- **What the task requires**
Retype, exactly as they appear below, the lines between the line holding "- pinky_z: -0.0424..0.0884" and the line holding "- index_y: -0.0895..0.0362", both ends included.

======== Data below

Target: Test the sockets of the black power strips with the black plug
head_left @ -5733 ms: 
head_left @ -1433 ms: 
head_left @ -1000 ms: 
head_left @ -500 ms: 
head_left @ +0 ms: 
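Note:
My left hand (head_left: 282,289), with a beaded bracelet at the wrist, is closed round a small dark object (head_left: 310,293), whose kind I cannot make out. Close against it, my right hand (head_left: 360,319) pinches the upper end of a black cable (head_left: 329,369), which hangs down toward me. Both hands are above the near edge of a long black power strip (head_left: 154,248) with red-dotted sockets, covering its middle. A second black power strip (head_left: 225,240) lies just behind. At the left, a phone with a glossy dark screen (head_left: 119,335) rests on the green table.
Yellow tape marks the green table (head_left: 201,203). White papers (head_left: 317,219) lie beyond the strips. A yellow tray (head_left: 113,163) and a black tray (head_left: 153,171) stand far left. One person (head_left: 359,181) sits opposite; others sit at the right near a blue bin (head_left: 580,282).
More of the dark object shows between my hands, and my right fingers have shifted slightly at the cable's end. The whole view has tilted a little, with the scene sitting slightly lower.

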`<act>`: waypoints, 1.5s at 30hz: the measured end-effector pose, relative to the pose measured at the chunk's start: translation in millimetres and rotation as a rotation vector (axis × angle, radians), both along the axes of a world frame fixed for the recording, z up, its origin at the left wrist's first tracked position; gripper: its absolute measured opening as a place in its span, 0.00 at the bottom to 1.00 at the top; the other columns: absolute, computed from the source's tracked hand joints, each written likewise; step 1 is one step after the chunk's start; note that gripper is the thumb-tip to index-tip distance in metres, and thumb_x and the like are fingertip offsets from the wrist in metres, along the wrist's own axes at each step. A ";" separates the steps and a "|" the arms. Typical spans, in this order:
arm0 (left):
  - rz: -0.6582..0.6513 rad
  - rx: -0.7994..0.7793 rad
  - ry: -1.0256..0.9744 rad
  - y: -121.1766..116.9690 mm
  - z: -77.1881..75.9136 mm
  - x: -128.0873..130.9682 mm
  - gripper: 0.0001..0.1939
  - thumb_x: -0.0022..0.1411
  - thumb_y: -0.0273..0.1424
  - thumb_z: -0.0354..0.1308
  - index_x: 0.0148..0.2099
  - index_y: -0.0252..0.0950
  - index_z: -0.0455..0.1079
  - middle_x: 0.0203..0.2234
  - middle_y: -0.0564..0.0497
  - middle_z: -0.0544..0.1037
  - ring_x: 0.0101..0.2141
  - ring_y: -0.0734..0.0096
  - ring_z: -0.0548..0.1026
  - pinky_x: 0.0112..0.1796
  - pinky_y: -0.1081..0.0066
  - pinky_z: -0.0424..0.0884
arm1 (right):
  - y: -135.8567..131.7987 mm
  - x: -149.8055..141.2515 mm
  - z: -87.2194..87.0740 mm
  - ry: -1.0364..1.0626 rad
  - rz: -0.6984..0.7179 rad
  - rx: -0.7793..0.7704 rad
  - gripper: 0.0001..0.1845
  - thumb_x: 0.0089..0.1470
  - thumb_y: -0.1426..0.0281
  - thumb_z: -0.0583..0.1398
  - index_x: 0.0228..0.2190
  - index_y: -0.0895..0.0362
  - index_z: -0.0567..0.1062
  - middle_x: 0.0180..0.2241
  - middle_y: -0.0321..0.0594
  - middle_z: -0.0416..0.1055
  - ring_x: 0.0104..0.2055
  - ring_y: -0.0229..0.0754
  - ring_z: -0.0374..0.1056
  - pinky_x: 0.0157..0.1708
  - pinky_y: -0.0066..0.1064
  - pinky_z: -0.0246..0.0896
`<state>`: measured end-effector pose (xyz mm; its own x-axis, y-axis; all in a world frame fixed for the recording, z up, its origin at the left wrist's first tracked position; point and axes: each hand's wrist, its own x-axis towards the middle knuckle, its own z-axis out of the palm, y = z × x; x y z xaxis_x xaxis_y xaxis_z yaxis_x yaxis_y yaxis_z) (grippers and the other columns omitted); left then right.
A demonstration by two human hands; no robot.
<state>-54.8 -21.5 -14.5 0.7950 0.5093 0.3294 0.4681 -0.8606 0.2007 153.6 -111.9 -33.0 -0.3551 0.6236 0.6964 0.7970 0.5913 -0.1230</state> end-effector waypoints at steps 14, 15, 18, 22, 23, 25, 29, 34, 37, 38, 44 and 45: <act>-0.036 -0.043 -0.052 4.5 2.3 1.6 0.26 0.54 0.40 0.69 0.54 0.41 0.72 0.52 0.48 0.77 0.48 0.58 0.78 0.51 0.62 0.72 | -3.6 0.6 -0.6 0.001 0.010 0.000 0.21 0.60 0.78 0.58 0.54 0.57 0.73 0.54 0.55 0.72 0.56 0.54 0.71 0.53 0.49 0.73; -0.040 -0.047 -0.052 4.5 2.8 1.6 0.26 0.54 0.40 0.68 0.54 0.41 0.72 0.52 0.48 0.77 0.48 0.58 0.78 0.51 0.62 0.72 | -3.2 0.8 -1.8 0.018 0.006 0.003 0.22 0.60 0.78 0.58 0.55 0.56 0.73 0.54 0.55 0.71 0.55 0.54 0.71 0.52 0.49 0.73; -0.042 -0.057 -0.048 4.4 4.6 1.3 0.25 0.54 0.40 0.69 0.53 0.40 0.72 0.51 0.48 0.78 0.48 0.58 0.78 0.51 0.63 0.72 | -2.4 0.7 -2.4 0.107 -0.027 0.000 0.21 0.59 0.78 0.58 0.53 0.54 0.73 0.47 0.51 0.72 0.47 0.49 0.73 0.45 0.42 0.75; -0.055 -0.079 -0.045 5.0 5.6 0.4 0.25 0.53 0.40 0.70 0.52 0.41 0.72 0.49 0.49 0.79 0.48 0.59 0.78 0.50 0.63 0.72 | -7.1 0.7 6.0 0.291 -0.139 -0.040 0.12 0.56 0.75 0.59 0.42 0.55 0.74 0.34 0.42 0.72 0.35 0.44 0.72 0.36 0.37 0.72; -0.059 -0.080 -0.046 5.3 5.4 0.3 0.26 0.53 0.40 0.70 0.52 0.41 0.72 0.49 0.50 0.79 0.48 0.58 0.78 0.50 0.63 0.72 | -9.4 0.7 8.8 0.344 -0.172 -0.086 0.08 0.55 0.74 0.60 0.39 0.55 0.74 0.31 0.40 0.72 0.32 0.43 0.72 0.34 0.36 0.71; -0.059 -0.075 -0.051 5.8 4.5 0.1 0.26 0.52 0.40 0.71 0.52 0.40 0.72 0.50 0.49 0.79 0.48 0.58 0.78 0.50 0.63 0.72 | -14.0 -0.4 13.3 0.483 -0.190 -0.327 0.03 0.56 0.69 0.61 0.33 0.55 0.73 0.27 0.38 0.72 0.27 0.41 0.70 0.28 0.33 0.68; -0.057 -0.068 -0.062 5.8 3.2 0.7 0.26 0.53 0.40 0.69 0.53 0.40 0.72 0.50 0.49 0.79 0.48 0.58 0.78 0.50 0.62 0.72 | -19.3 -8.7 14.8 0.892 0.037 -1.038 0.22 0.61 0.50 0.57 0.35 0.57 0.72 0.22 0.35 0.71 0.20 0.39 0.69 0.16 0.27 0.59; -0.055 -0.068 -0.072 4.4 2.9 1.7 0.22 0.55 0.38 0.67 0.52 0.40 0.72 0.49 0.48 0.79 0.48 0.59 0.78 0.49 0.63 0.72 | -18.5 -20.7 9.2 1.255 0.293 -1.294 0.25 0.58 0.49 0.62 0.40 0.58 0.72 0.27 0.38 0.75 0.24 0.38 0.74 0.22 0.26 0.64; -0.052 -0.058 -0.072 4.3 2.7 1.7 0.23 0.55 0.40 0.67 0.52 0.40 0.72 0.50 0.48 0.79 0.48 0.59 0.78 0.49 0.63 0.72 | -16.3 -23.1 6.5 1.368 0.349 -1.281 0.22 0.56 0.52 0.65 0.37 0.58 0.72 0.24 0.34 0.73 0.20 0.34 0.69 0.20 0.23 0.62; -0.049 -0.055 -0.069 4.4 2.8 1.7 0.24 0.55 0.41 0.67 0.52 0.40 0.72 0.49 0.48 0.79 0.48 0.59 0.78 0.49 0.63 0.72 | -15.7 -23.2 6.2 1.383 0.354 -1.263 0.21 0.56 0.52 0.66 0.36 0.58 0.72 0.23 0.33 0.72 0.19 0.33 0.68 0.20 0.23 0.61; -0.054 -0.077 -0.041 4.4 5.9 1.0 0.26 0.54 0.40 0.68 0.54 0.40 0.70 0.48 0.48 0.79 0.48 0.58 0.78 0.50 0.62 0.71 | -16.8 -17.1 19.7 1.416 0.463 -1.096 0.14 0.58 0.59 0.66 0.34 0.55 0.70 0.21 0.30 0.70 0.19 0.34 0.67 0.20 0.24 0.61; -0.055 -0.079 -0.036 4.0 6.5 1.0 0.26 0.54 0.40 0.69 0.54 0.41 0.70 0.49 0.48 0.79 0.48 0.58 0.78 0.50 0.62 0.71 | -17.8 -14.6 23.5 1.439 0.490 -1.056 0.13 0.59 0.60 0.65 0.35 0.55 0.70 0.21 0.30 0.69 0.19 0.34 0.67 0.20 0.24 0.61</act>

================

- **Result of the exercise**
  - pinky_z: -0.0424..0.0884
arm1 (right):
  - y: -135.8567..131.7987 mm
  - x: -149.8055..141.2515 mm
  - z: -87.2194..87.0740 mm
  - ry: -1.0364..1.0626 rad
  - rz: -0.6984..0.7179 rad
  - rx: -0.7793..0.7704 rad
  - gripper: 0.0001..0.1845
  - thumb_x: 0.0089..0.1470
  - thumb_y: -0.1426..0.0281
  - thumb_z: -0.0583..0.1398
  - index_x: 0.0228..0.2190
  - index_y: -0.0895..0.0362

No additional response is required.